# Schwarze Balken bei VLC Player - Bedienelemente bei Vollbild ausblenden



## the snake II (12. September 2005)

Hallo zusammen,

ich habe eine Film im SVCD Format aber keinen DVD-Player. Nun schaue ich mir ihn im VLC Player an. Das Bildformat stelle ich auf 16:9. Jedoch sind dann im Vollbild-Modus zusätzlich zu den Schwarzen Blaken im Film noch Bedienelemente und Statusleiste zu sehen. Die Seitenränder sind aber bis an den Bildschrimrand (siehe Screenshot).
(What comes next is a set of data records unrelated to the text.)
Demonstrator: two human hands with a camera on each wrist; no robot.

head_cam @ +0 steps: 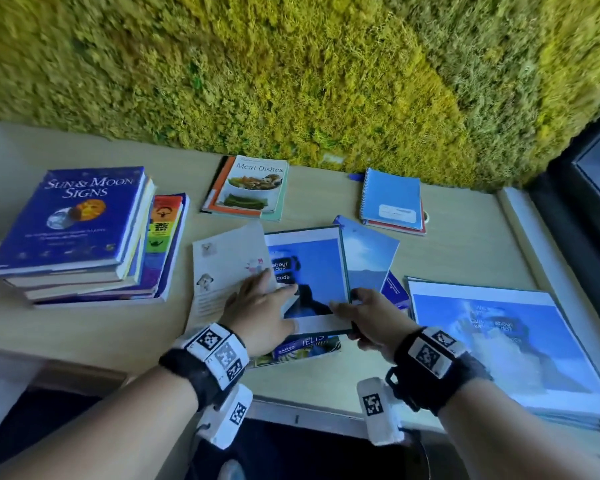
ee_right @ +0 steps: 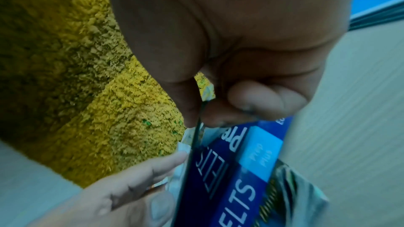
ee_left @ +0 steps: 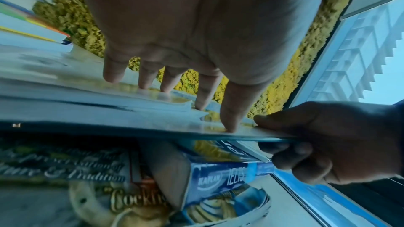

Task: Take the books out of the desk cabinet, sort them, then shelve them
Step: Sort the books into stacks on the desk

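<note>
Blue booklet (head_cam: 309, 271) | pinched by right hand (head_cam: 371, 320) | under left hand (head_cam: 260, 306)

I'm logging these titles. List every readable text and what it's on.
"SUN & MOON SIGNS": top book of the left stack.
"Meat Dishes": cookbook.
"KAPLAN", "IELTS": blue book beneath the booklet.
"about", "code": blue booklet the hands are on; other words covered.
Ornate lettering on the cocktail book: blurred.
Large poster and notebook label: unreadable.
</note>
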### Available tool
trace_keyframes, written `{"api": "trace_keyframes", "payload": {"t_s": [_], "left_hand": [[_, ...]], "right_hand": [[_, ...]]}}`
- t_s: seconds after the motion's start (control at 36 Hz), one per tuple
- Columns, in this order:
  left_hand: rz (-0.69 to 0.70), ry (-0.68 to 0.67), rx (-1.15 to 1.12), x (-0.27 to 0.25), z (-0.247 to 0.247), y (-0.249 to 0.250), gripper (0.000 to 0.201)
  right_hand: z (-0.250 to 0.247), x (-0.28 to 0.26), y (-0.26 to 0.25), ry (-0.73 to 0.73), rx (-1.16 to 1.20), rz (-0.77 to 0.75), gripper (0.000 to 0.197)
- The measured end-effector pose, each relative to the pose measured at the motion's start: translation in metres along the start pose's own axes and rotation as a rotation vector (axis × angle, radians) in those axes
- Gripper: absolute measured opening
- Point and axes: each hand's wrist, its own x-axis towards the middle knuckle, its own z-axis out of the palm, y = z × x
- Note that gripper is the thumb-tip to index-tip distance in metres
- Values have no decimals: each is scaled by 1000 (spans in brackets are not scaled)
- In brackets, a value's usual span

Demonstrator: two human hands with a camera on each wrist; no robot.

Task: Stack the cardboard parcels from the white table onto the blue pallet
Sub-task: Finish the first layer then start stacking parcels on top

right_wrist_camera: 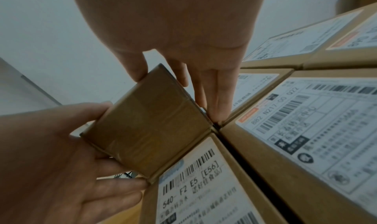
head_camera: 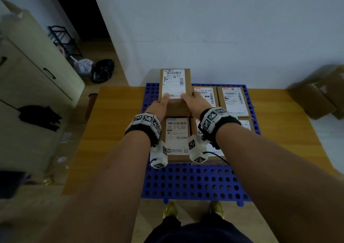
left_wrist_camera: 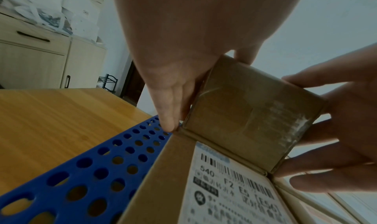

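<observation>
The held parcel (head_camera: 175, 86), label uppermost, is at the upper-left corner of the blue pallet (head_camera: 193, 183). It is raised, and the lower edge of its near end face appears to meet the far top edge of the parcel labelled 540 (head_camera: 176, 138); what lies beneath it is hidden. The left hand (head_camera: 160, 104) and right hand (head_camera: 194, 99) clamp it from either side, with thumbs on the label and fingers straight down the side faces. In the right wrist view the right fingers (right_wrist_camera: 218, 98) stand in the gap beside the parcel labelled 682 (head_camera: 204, 95). The step is judged to be setting-down. To do it well, keep the parcel level, its long sides parallel to that neighbour and its near end flush against the 540 parcel. Draw the right fingers up out of the gap before letting go, lest they be pinched or drag the parcel askew. The pallet rests on a wooden surface (head_camera: 115, 123).
</observation>
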Motion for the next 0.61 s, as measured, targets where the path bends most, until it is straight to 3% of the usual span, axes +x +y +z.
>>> {"api": "trace_keyframes", "payload": {"t_s": [0.28, 0.42, 0.53, 0.61], "left_hand": [[109, 127, 20, -3, -11, 12, 66], [308, 275, 233, -11, -15, 35, 55], [471, 286, 346, -25, -4, 67, 55], [552, 252, 388, -33, 16, 92, 55]], "right_hand": [[-13, -2, 5, 32, -14, 9, 62], [-36, -8, 16, 91, -78, -42, 50], [-59, -20, 28, 200, -88, -8, 58], [-86, -34, 46, 252, -70, 5, 45]]}}
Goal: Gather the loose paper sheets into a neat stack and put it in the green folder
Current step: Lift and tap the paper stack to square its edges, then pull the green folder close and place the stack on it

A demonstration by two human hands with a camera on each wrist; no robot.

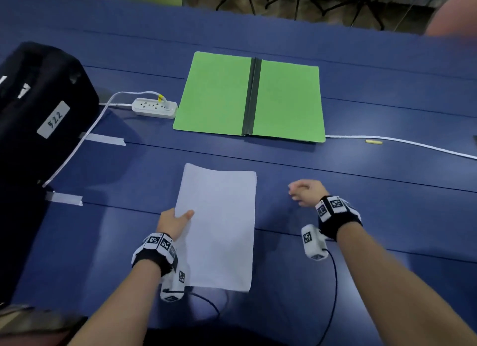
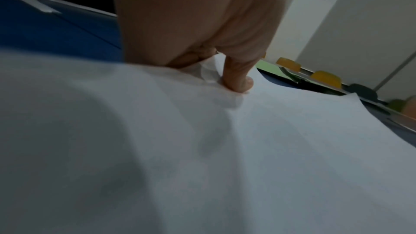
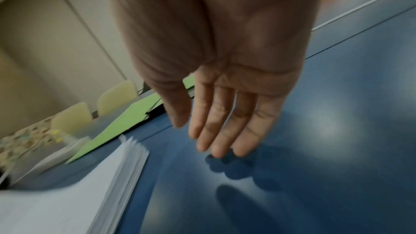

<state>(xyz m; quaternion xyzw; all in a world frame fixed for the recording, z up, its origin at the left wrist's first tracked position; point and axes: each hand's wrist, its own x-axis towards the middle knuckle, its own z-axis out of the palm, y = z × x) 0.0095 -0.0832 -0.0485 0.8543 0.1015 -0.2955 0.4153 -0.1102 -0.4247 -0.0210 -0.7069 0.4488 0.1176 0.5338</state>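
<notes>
the paper stack (image 1: 219,224) lies on the blue table (image 1: 361,216) right in front of the person, its sheets gathered with edges roughly even, the far right corner fanned a little. the left hand (image 1: 173,223) grips the stack at its left edge, thumb pressed on top of the paper and the other fingers tucked under, so the sheets are pinched between them; in the left wrist view the thumb (image 2: 238,79) dents the top sheet and that edge lifts slightly. the right hand (image 1: 307,192) hovers apart from the stack to its right, holding nothing; the right wrist view shows its fingers (image 3: 216,122) straight and close together, tips just above the table.

the green folder (image 1: 216,95) lies open and flat farther back, past the stack, with a dark spine down its middle. a white power strip (image 1: 154,108) sits just beside its left edge, and a black case (image 1: 38,108) stands at the far left
</notes>
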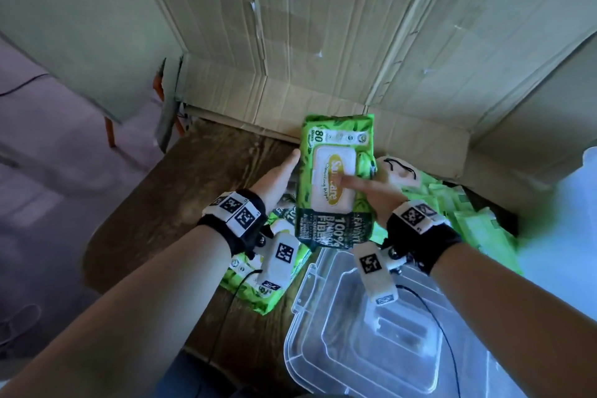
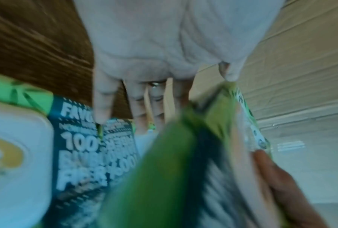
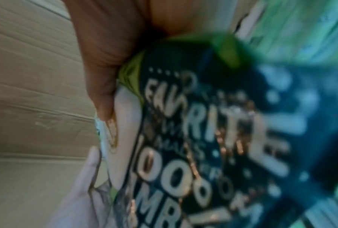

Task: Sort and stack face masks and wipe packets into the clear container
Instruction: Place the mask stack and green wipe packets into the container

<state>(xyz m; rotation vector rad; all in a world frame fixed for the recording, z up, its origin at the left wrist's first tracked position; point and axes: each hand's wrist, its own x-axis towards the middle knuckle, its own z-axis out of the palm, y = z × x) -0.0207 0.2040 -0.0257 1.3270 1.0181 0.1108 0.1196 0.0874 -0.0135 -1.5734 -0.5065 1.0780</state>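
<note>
A dark wood-grain tabletop [image 1: 168,203] is spreading out under and to the left of my grip. Creased cardboard sheets [image 1: 323,42] are standing just beyond my grip, leaning up as a wall, and more cardboard [image 1: 420,152] is lying flat past it on the right. Far off to the left of my grip, orange legs [image 1: 111,132] are showing on the pale floor [image 1: 38,171].

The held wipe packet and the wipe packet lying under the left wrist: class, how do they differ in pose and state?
The held wipe packet is raised between both hands, left hand and right hand; the lying wipe packet rests flat on the wooden table, ungripped. The held one shows its whole front; the lying one is partly hidden by the wrist. Both are green with white lids.
</note>
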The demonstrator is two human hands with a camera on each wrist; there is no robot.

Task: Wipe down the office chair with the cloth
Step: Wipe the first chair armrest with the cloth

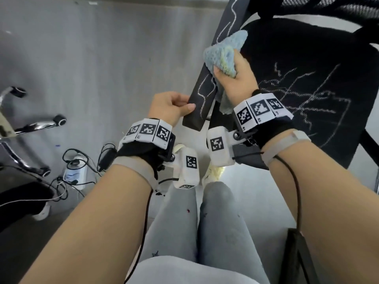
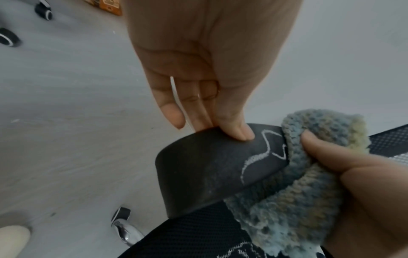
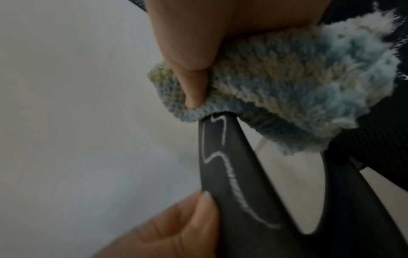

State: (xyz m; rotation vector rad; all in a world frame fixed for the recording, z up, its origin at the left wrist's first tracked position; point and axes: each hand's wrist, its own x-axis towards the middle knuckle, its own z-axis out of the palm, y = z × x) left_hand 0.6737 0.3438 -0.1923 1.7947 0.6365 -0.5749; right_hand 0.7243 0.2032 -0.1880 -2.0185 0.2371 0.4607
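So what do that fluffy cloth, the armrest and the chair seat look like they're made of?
The cloth looks like plush microfibre or terry: a fuzzy, looped blue and yellowish pile. The armrest seems to be matte dark plastic or rubbery foam: smooth, dull, marked with white chalky lines. The seat looks like black woven mesh fabric, its fine weave showing in the left wrist view.

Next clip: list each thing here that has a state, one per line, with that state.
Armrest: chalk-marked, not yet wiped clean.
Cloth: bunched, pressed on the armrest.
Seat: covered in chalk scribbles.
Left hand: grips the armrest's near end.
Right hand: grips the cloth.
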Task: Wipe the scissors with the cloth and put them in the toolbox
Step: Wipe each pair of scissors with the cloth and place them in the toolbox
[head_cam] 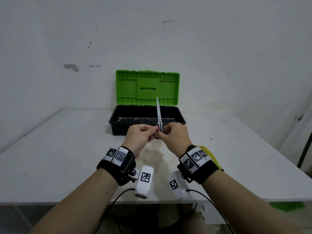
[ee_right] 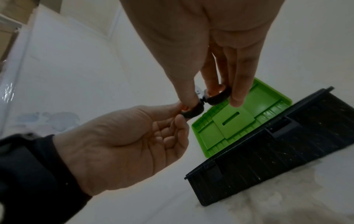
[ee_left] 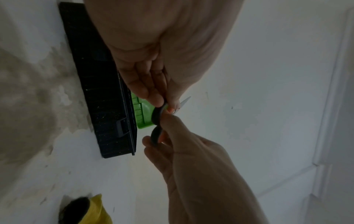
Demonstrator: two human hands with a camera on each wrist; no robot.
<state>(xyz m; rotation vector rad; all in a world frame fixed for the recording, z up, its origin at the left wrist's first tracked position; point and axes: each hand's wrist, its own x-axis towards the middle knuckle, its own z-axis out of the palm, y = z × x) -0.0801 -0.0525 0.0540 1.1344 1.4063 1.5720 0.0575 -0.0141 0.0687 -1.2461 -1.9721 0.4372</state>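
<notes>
The scissors (head_cam: pixel 158 114) have silver blades closed together, pointing up and away over the toolbox, and black handle rings with a pink lining. My left hand (head_cam: pixel 152 132) pinches one ring and my right hand (head_cam: pixel 164 131) pinches the other. In the left wrist view both rings (ee_left: pixel 156 116) show between the two hands. In the right wrist view my right hand (ee_right: pixel 212 97) grips the far ring (ee_right: pixel 218 99). The yellow cloth (head_cam: pixel 208 152) lies on the table, partly hidden by my right wrist. The black toolbox (head_cam: pixel 118 129) stands just beyond the hands with its green lid (head_cam: pixel 146 86) upright.
The white table (head_cam: pixel 67 157) meets a white wall right behind the toolbox. A stained patch (head_cam: pixel 155 154) marks the table between my wrists. A green object (head_cam: pixel 287 206) sits below the table's front right edge. A dark pole (head_cam: pixel 303 152) stands at the far right.
</notes>
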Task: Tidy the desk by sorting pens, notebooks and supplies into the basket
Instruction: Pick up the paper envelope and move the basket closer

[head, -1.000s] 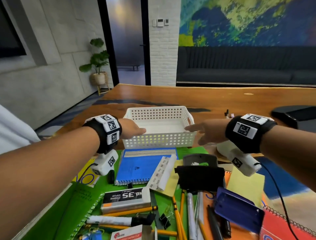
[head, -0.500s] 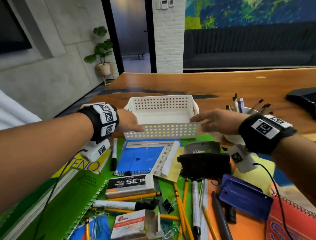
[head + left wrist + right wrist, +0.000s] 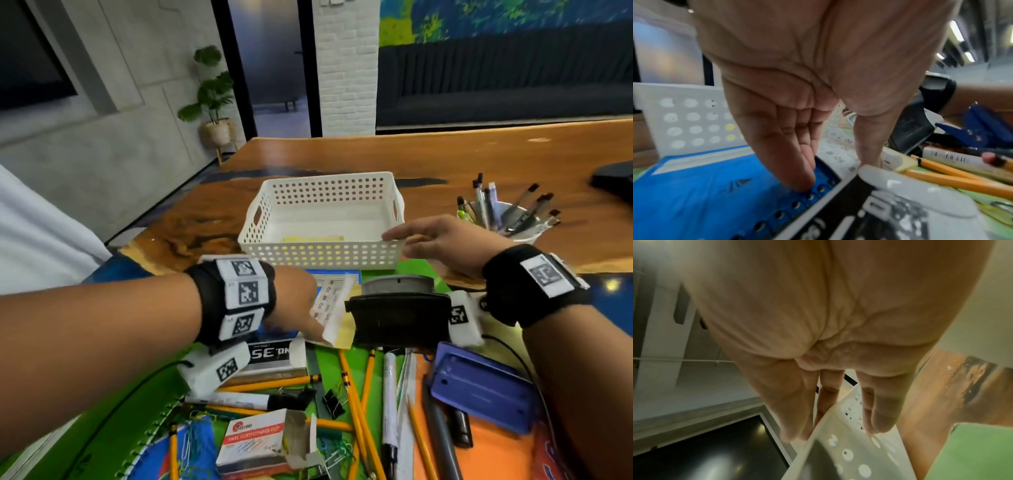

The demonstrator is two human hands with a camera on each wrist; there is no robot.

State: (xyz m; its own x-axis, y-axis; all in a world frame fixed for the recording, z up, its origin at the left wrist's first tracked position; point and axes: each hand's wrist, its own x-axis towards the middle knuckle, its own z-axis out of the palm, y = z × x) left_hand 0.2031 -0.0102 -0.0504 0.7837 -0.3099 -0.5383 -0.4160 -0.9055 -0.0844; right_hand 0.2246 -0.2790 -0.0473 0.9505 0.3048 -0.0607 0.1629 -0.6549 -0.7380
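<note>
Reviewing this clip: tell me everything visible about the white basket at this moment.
The white basket looks like plastic: rectangular, open-topped, walls perforated with rows of round holes, a cut-out handle slot in each short end. It sits upright on the wooden desk, just beyond the clutter of stationery. Inside, only something flat and yellow shows on the floor. The right hand has straight fingers at its near right corner, over the rim. The left hand is off it.

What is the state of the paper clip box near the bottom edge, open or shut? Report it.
Open. The paper clip box has its end flap folded out in the head view, and loose paper clips lie beside it. Whether any remain inside cannot be told.
</note>
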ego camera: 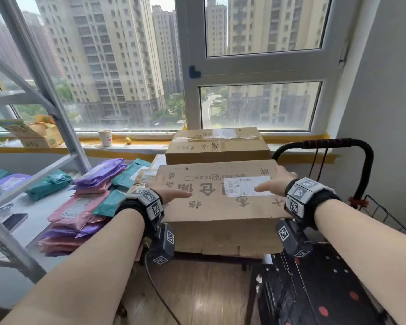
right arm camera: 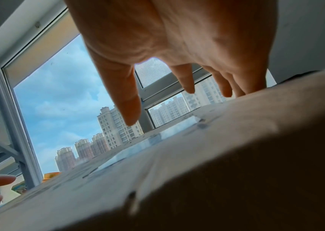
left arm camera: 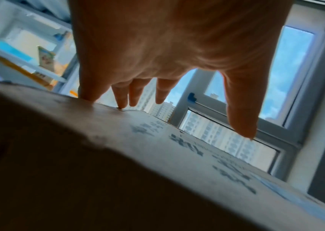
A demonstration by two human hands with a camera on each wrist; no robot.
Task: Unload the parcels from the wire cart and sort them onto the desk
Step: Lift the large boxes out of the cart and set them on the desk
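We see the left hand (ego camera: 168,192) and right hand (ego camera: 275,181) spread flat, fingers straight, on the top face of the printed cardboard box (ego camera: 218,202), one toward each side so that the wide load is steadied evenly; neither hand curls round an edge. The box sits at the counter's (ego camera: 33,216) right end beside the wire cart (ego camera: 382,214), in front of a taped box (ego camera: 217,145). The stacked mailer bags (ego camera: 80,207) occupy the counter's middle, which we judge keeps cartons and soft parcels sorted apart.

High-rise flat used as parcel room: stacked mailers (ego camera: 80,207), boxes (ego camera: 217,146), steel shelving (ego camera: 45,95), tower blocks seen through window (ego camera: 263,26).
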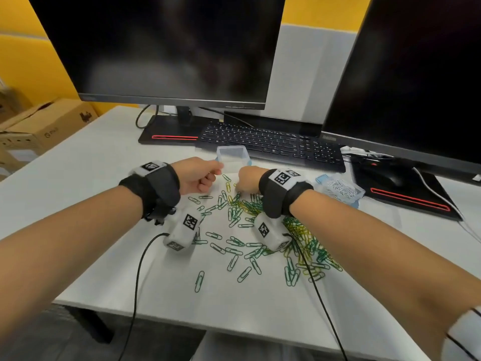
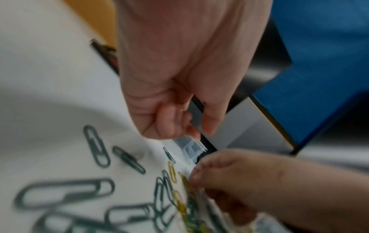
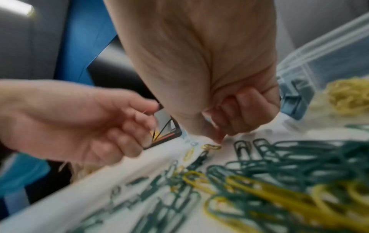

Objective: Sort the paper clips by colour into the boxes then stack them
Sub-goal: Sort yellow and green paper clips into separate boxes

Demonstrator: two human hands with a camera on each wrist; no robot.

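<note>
Green and yellow paper clips (image 1: 256,230) tangled on surface (image 1: 104,165). Right hand (image 1: 248,179) curled, fingertips at yellow clip (image 3: 211,147) — grip unclear. Left hand (image 1: 199,175) curled, contents unclear, near empty box (image 1: 232,155). Risk: linked green clip dragged along — wrong box.

I count two clear plastic boxes: an empty box (image 1: 232,156) and a filled box (image 1: 341,188). Two monitors, left monitor (image 1: 161,48) and right monitor (image 1: 416,74), and one keyboard (image 1: 270,144). Green paper clips (image 1: 235,242) and yellow paper clips (image 1: 299,227) are too many for me to count.
</note>
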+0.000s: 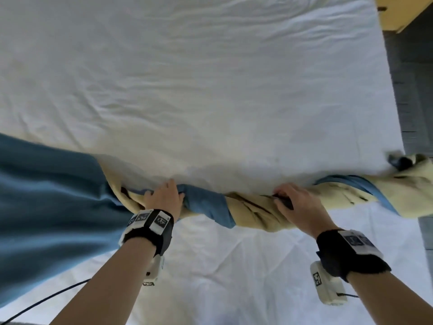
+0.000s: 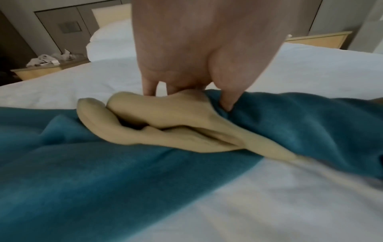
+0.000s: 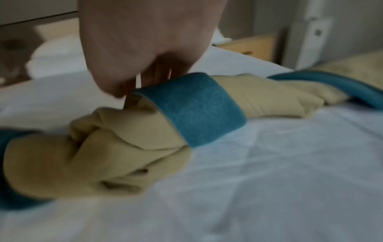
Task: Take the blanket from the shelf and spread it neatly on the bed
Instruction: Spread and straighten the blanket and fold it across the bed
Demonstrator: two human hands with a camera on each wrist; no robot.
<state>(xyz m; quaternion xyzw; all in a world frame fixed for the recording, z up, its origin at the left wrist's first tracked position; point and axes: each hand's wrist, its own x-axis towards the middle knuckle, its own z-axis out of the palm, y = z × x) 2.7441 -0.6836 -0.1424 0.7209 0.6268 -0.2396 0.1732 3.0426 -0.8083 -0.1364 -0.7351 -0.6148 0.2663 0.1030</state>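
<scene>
My left hand (image 1: 165, 195) and right hand (image 1: 296, 202) both pinch the twisted blanket (image 1: 206, 205) lying across the bed (image 1: 210, 90) (blue one side, tan the other), so I should untwist it first, then pull it flat.

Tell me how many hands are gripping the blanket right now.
2. The left hand holds the twisted blanket near its flat blue part; the right hand grips it further right, on the bed.
</scene>
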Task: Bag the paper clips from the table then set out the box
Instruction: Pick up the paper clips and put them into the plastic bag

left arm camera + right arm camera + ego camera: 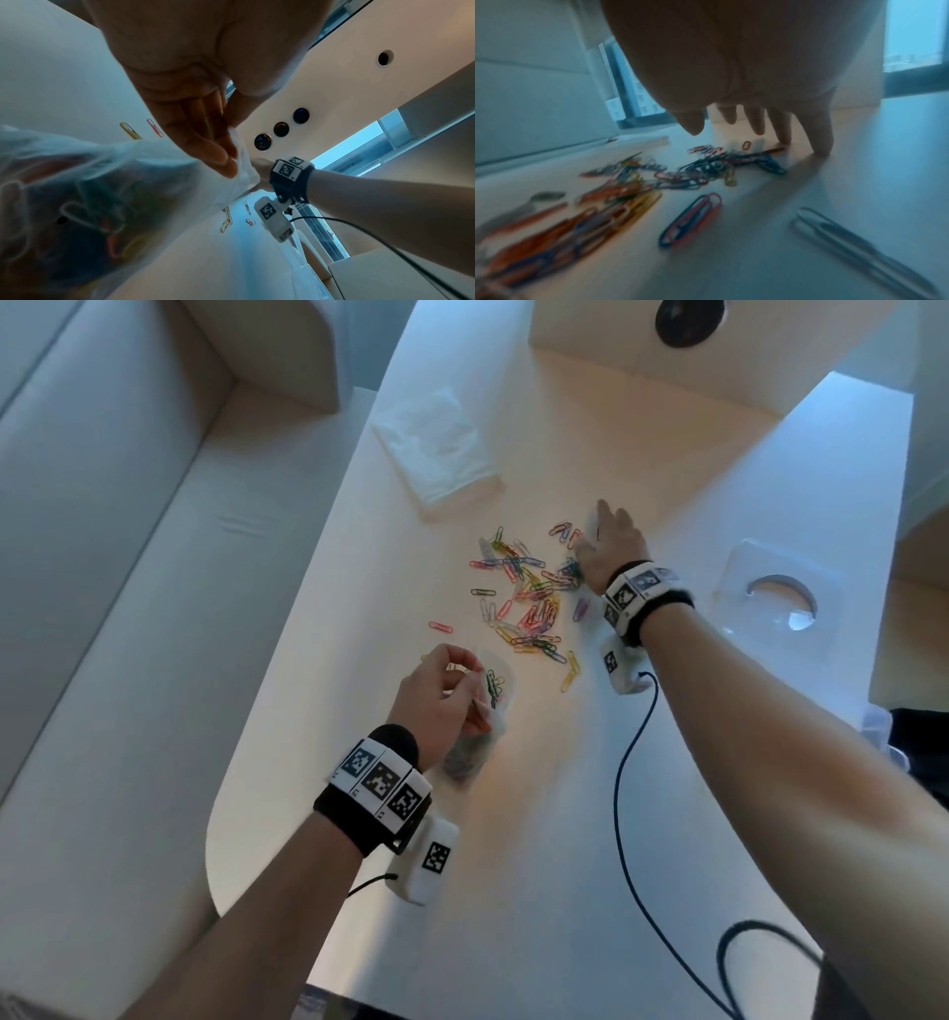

Allerdings stört das während des Films.
Ich habe keine Funktion des VLC Players gefunden, mit dem man diese ausblenden könnte.
Ich suche nun ein Programm, mit dem man auf der höchsten Bildebene (auch über der Taskleiste/Mauszeiger) "malen" kann.
Ich hatte so etwas mal in einem Videokonferenzprogramm , allerdings ist mir die Einrichtung dessen zu Aufwendig, nur für diese Funktion.
Kenn jemand ein solches Programm?

PS: Wenn ich hier falsch bin, möchte ich mich dafür entschuldigen. Ich habe keine Forenregeln für dieses Forum gefunden, um mich zu vergewissern.


----------